*ASSIGNED TASK:* Tally how many lines of these entries hold the string "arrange". Return the number alone.

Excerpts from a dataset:
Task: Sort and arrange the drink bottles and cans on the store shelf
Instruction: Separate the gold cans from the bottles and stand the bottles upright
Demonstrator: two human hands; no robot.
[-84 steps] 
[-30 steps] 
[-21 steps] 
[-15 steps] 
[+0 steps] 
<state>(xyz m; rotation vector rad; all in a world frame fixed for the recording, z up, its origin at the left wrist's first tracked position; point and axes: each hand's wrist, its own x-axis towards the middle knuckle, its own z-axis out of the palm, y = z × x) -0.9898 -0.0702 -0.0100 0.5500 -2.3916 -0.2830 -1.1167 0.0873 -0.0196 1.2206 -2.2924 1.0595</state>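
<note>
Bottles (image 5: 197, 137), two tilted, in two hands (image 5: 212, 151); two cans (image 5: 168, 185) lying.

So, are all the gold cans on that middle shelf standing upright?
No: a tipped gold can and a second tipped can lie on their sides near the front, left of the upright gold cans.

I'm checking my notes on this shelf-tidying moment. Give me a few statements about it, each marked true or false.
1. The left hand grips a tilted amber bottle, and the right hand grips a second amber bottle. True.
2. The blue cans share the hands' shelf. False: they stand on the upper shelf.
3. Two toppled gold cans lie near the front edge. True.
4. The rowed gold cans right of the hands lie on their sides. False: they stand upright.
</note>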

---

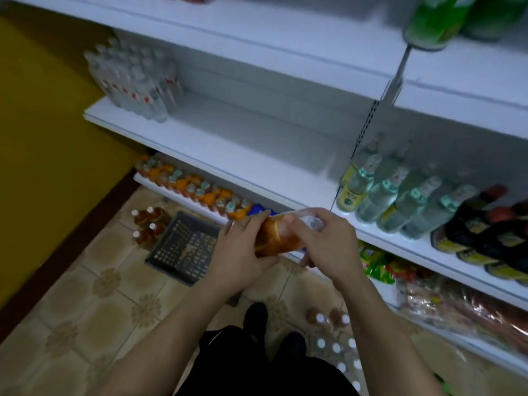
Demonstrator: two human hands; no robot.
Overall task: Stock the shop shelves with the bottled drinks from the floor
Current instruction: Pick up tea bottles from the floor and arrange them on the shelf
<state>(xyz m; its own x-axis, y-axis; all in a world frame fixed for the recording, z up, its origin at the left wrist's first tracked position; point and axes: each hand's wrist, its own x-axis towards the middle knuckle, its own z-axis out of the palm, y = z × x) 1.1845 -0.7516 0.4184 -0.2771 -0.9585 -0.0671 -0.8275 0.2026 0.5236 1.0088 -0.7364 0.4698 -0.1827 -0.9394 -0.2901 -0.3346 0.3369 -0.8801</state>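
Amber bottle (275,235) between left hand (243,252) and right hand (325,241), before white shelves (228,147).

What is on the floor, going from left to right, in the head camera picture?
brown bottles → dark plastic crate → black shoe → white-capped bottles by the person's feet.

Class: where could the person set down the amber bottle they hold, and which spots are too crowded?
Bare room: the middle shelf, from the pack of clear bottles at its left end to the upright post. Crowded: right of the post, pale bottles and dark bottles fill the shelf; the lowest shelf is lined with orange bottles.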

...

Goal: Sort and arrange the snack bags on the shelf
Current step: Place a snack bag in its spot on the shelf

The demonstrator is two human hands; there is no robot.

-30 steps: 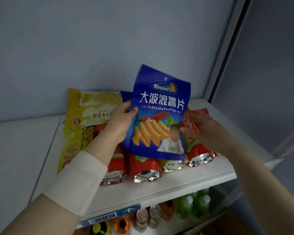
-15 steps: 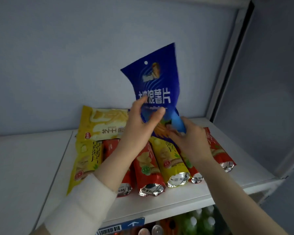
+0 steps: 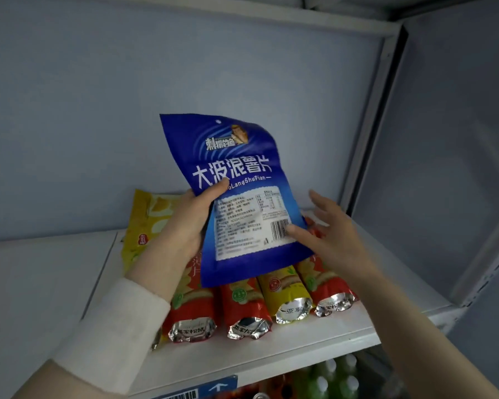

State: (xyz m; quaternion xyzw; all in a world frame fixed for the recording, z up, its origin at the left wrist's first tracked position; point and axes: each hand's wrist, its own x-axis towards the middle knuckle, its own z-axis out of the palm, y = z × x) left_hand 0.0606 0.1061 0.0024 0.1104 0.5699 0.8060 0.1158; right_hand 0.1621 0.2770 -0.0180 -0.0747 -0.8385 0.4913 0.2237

*RESPONSE BOX:* 3